WORK ITEM:
Since only part of the material below is wanted, output exactly the lines from the one with "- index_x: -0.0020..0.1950" up to and including the one with "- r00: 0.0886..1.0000".

::: DATA EXTRACT

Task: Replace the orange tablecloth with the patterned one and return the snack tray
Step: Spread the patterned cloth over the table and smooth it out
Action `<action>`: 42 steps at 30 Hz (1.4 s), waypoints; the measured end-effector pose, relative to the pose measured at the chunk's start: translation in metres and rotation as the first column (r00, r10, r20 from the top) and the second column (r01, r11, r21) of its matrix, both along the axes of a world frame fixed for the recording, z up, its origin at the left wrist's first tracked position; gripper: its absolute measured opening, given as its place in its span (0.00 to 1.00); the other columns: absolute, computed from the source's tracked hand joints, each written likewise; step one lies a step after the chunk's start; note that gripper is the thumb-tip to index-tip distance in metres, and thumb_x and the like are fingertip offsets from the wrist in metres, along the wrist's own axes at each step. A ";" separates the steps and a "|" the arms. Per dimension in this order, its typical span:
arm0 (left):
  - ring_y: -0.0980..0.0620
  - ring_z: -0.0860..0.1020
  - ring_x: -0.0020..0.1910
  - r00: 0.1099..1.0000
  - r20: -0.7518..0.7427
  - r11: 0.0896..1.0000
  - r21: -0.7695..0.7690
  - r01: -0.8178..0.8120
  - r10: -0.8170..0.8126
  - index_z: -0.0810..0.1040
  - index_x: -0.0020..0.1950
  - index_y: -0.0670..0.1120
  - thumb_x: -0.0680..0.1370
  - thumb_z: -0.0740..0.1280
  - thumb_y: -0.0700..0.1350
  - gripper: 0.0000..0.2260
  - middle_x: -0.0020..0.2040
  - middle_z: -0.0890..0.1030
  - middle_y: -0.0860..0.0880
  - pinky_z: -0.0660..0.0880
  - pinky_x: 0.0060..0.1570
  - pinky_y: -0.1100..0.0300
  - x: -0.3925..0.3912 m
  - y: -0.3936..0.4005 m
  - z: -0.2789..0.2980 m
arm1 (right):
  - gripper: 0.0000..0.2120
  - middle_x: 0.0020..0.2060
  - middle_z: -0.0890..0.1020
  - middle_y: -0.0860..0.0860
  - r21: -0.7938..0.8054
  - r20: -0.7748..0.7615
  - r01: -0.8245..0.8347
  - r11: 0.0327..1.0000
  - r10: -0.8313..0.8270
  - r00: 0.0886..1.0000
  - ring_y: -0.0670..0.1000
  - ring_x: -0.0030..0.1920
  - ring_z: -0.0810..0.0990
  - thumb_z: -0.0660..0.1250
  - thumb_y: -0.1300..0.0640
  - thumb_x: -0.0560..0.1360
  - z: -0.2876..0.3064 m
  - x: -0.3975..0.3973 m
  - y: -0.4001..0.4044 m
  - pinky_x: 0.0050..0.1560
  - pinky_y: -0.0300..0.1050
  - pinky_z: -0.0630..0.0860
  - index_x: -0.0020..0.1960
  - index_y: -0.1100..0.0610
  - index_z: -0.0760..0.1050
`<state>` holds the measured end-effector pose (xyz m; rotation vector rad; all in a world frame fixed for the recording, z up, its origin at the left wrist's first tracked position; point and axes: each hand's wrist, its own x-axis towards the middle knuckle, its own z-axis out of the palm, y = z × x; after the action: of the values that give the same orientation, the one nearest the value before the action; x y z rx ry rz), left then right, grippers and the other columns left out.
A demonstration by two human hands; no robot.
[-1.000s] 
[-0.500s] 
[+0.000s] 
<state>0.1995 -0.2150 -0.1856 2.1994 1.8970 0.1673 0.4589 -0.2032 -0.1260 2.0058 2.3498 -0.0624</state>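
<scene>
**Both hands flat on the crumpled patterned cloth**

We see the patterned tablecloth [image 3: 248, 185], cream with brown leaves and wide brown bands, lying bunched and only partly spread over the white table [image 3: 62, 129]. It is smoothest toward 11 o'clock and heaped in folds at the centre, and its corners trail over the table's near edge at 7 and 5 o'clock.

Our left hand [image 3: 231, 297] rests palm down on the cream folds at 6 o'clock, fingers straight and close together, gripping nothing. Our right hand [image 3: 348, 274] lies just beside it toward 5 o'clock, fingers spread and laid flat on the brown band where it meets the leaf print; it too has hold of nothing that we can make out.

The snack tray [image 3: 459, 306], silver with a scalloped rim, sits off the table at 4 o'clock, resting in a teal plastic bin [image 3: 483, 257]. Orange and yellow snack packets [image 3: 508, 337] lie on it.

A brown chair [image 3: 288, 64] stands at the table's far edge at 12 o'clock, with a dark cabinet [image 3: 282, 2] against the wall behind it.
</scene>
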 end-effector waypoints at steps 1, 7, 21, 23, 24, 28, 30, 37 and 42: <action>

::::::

ANSWER AREA:
  - index_x: -0.0020..0.1950
  - index_y: -0.0670..0.1120
  - thumb_x: -0.0680..0.1370
  - thumb_z: -0.0740..0.1280
  - thumb_y: -0.0700..0.1350
  - gripper: 0.0000..0.2260
  - middle_x: -0.0020..0.2040
  - middle_z: -0.0890..0.1030
  - middle_y: -0.0860..0.0880
  - pinky_z: -0.0660..0.0880
  - pinky_x: 0.0060..0.1570
  - pinky_y: -0.1100..0.0300
  - x: -0.3925..0.3912 m
  - y: -0.3936..0.4005 m
  - z: -0.2789..0.2980 m
arm1 (right):
  - gripper: 0.0000..0.2120
  - middle_x: 0.0020..0.2060
  - middle_z: -0.0890..0.1020
  - middle_y: -0.0860..0.0860
  - r21: -0.7938..0.8054
  - r20: -0.7748..0.7615
  - r01: -0.8245..0.8347
  - r11: 0.0327..1.0000
  - r10: -0.8313..0.8270
  - r00: 0.0886..1.0000

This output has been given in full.